▶ [REQUIRED ACTION]: Here is a listing. Write it out again without a single difference.

▶ [DATASET RECORDS]:
# # # #
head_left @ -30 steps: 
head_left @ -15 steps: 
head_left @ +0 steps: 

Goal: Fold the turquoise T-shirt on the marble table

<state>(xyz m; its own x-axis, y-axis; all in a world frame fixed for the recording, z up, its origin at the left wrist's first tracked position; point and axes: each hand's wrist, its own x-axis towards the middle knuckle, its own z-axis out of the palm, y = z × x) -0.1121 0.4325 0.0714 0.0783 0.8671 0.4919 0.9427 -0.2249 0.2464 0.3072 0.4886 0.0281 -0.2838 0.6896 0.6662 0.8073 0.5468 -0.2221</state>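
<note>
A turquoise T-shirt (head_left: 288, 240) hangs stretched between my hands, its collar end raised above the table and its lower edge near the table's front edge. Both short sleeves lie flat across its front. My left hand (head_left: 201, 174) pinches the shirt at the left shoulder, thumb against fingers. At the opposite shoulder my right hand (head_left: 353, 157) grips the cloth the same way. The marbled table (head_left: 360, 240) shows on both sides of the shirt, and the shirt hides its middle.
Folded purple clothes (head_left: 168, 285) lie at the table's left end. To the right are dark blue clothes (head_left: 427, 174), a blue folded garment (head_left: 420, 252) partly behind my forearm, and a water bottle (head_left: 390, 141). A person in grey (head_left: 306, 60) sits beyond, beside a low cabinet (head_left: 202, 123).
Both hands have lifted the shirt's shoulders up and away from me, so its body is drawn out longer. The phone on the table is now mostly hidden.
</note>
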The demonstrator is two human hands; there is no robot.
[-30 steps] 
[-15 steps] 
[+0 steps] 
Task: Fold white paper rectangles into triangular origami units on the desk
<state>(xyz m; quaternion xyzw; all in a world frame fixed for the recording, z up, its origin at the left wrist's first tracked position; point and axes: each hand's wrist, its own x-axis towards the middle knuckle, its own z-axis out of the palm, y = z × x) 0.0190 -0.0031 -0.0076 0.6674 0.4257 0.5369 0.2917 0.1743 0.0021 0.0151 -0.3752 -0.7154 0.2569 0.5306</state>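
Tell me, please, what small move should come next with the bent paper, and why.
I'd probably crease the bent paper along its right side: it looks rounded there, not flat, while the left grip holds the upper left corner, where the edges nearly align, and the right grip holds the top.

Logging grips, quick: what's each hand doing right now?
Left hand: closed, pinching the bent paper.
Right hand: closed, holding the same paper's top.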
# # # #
▶ [TASK OUTPUT]:
head_left @ -30 steps: 
head_left @ -15 steps: 
head_left @ +0 steps: 

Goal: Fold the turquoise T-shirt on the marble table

<state>(xyz m; its own x-axis, y-axis; all in a world frame fixed for the recording, z up, its origin at the left wrist's first tracked position; point and axes: each hand's wrist, its own x-axis towards the middle knuckle, its own z-axis out of the palm, y = z × x) -0.1121 0.4325 0.0714 0.0783 0.8671 0.4919 0.9427 -0.2249 0.2464 0.3072 0.4886 0.0281 -0.2838 0.6896 0.6662 0.8073 0.5468 -0.2221</state>
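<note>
A turquoise T-shirt (head_left: 288, 240) hangs stretched between my hands, its collar end raised above the table and its lower edge near the table's front edge. Both short sleeves lie flat across its front. My left hand (head_left: 201, 174) pinches the shirt at the left shoulder, thumb against fingers. At the opposite shoulder my right hand (head_left: 353, 157) grips the cloth the same way. The marbled table (head_left: 360, 240) shows on both sides of the shirt, and the shirt hides its middle.
Folded purple clothes (head_left: 168, 285) lie at the table's left end. To the right are dark blue clothes (head_left: 427, 174), a blue folded garment (head_left: 420, 252) partly behind my forearm, and a water bottle (head_left: 390, 141). A person in grey (head_left: 306, 60) sits beyond, beside a low cabinet (head_left: 202, 123).
Both hands have lifted the shirt's shoulders up and away from me, so its body is drawn out longer. The phone on the table is now mostly hidden.
</note>
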The demonstrator is two human hands; there is no robot.
[-30 steps] 
[-15 steps] 
[+0 steps] 
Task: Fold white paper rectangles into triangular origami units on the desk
<state>(xyz m; quaternion xyzw; all in a world frame fixed for the recording, z up, its origin at the left wrist's first tracked position; point and axes: each hand's wrist, its own x-axis towards the middle knuckle, its own z-axis out of the palm, y = z × x) 0.0190 -0.0031 -0.0076 0.6674 0.4257 0.5369 0.2917 0.1743 0.0021 0.0151 -0.3752 -0.7154 0.2569 0.5306</state>
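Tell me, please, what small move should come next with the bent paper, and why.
I'd probably crease the bent paper along its right side: it looks rounded there, not flat, while the left grip holds the upper left corner, where the edges nearly align, and the right grip holds the top.

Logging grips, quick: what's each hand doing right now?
Left hand: closed, pinching the bent paper.
Right hand: closed, holding the same paper's top.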

What was asked now has a complete answer.